Ван Ваттап говорил убежденно, тихо, абсолютно спокойно. Асессор чувствовал, что у него шевелятся волосы. Луща-Бро внезапно резко уронил голову на колени, сжал ее руками. Джамиля вскочила, схватила его за плечо, но он с силой оттолкнул ее.
– Ваш опыт был напрасен, – сказал О'Ши, будь он трижды неладен со своей методой разлагать людей на множители. – Доктор Луща практически не страдает никакими дефектами, кроме душевных ран, которые вы ему причинили. Все эти годы он симулировал перед вами эти дефекты, выражая этим свой отказ сотрудничать с вами. Иных возможностей выразить свою волю вы ему не предоставили, не так ли? Не так ли, доктор Луща?
Тощего, скорчившегося на стуле, била дрожь.
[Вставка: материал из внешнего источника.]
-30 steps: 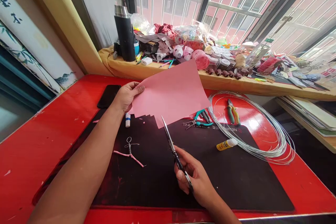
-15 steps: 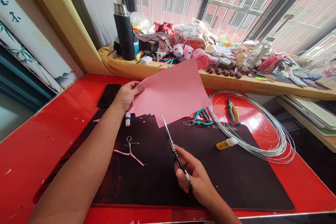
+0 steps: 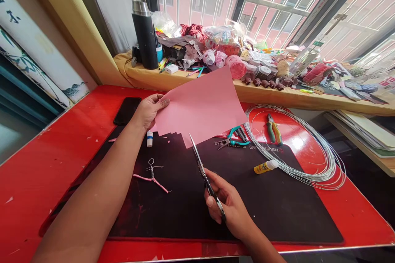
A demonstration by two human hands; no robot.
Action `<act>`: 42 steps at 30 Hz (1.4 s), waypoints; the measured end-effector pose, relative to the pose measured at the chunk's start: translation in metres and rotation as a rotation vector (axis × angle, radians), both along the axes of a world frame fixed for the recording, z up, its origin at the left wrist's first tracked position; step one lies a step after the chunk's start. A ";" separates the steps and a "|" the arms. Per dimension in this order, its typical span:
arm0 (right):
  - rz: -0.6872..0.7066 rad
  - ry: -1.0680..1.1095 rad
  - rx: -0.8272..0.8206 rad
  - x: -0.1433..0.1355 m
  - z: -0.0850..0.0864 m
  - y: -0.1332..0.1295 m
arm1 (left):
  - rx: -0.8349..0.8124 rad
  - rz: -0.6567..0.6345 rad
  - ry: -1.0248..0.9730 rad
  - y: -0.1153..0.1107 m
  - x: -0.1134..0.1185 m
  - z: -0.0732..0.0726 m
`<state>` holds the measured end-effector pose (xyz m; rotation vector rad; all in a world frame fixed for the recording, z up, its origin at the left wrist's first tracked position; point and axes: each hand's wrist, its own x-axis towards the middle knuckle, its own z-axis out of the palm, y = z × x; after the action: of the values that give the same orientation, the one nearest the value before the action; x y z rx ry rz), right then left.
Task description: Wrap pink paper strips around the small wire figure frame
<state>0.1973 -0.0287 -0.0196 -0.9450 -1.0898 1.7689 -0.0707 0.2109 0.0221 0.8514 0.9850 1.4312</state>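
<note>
A sheet of pink paper (image 3: 203, 104) is raised above the mat, pinched at its left edge by my left hand (image 3: 153, 109), thumb on top. Its lower left edge is cut in small steps. My right hand (image 3: 224, 203) is closed around the handles of a pair of scissors (image 3: 199, 160). The blades look closed or nearly so, and their tip overlaps the paper's lower edge; I cannot tell whether they touch. Below the paper lies a small wire figure (image 3: 152, 174) with pink-wrapped legs, a bare wire loop for a head and thin wire arms.
On the black mat (image 3: 277, 213) lie a yellow glue stick (image 3: 265, 167) and a white-and-blue tube (image 3: 149, 139). Teal pliers (image 3: 233, 141), yellow-green pliers (image 3: 274, 129) and a coil of wire (image 3: 331, 164) are at right. A phone (image 3: 127, 111) lies left. The sill holds a flask (image 3: 145, 37) and craft supplies.
Almost nothing differs. The whole view has shifted very slightly, while both hands, the paper and the scissors keep the same positions relative to one another.
</note>
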 end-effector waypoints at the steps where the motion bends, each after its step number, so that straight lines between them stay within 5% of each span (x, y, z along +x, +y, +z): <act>1: 0.000 -0.003 0.003 0.000 0.000 0.000 | -0.002 0.003 0.001 0.000 0.000 0.000; 42: -0.016 -0.062 -0.037 0.001 0.002 -0.001 | -0.016 -0.016 0.036 0.000 0.000 -0.001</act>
<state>0.1986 -0.0301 -0.0177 -1.0346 -1.0894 1.7625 -0.0711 0.2108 0.0216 0.8745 1.0130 1.3967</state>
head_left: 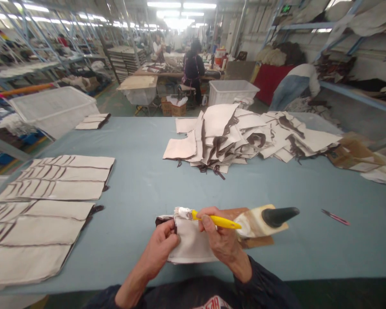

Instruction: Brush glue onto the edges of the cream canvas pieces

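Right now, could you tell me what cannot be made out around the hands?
Head view only:
- Fabric piece: mostly covered by both hands.
- Brush: handle partly hidden in the right hand.
- Left hand: fingertips curl out of sight.
- Bottle: contents unreadable.

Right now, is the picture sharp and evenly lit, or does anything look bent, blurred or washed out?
Head view: ceiling lights glare white; the table edges and shelves bow outward, a wide-lens warp; the right hand with its brush and the left hand are fairly sharp; the far person's face is blurred; shadows are soft.
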Available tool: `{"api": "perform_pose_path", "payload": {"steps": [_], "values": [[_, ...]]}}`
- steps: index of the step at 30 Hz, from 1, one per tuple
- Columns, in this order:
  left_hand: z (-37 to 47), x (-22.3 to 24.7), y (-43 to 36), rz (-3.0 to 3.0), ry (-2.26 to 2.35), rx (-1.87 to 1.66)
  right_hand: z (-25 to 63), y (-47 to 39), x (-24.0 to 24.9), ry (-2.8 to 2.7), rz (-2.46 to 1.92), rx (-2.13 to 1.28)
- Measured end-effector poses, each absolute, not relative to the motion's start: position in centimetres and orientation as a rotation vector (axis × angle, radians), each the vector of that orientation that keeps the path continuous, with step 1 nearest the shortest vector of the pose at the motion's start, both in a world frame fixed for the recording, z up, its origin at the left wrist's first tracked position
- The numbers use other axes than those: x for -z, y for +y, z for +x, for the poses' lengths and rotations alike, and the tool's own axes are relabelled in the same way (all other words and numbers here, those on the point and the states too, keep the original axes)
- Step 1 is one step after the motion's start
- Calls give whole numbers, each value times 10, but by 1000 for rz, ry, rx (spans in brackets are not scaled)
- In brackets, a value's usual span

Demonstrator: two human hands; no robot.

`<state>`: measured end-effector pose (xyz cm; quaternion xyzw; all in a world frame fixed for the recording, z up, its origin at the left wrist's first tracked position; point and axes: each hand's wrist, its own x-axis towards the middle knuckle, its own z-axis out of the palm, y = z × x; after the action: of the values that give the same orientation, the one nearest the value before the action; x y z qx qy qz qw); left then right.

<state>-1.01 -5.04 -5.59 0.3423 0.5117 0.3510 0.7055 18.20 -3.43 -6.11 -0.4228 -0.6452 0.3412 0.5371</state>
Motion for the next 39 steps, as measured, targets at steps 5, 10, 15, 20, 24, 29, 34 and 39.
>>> {"api": "perform_pose_path", "payload": {"steps": [5,10,15,20,24,29,34,39], "values": [[-8,54,-47,848,1134,-766,183,-37,70,-1475,-990,-881],[-10,69,-46,1347,1307,-861,174,-34,72,-1346,-1004,-913],[-18,94,-45,2236,1427,-1073,184,-36,63,-1188,-1021,-809],[-19,108,-44,2572,1383,-1023,188,-40,56,-1349,-1137,-877],[-19,117,-45,2580,1338,-1016,183,-47,65,-1415,-1196,-1031],[-20,127,-48,2576,1335,-1044,188,-45,73,-1353,-1232,-1115],[-18,133,-48,2579,1353,-1032,189,-40,72,-1428,-1283,-1077],[-17,137,-51,2583,1291,-1024,189,-40,71,-1485,-1307,-1071]]}}
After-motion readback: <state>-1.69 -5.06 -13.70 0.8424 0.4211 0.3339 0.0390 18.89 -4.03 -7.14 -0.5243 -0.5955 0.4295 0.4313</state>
– Ах вот как! – сказал Ван Ваттап. – Это меняет дело. Это меняет дело, – раздельно повторил он. Он явно тянул время. Великолепная, устрашающая машина пришла в замешательство, ей нужно было несколько секунд для перестройки. И вот она перестроилась. – Ну что же, – отчеканил Ван Ваттап. – Это избавляет меня от всяких внутренних обязательств по отношению к вам. Вы вели себя неразумно. Неразумней вы не могли себя вести – вот все, что я могу сказать.
– А вы? – спросил асессор. – Вы вели себя разумно?
– Я вел себя так, как позволяли мои возможности и осенившая меня идея, – ответил Ван Ваттап. – Мы с Наргом пришли к ней с разных сторон: он – со стороны систем связи, я – со стороны акупунктуры, иглоукалывания, древней восточной медицины. Там еще две тысячи лет назад составляли карты человеческого тела, отмечая точки, в которых укол и жар способны преобразить состояние организма. Я догадался, что эти точки – проекция линий связи мемодромов с головным мозгом. Сколько я возился с этими картами! Сколько в них было благих домыслов и выдачи желаемого за действительное!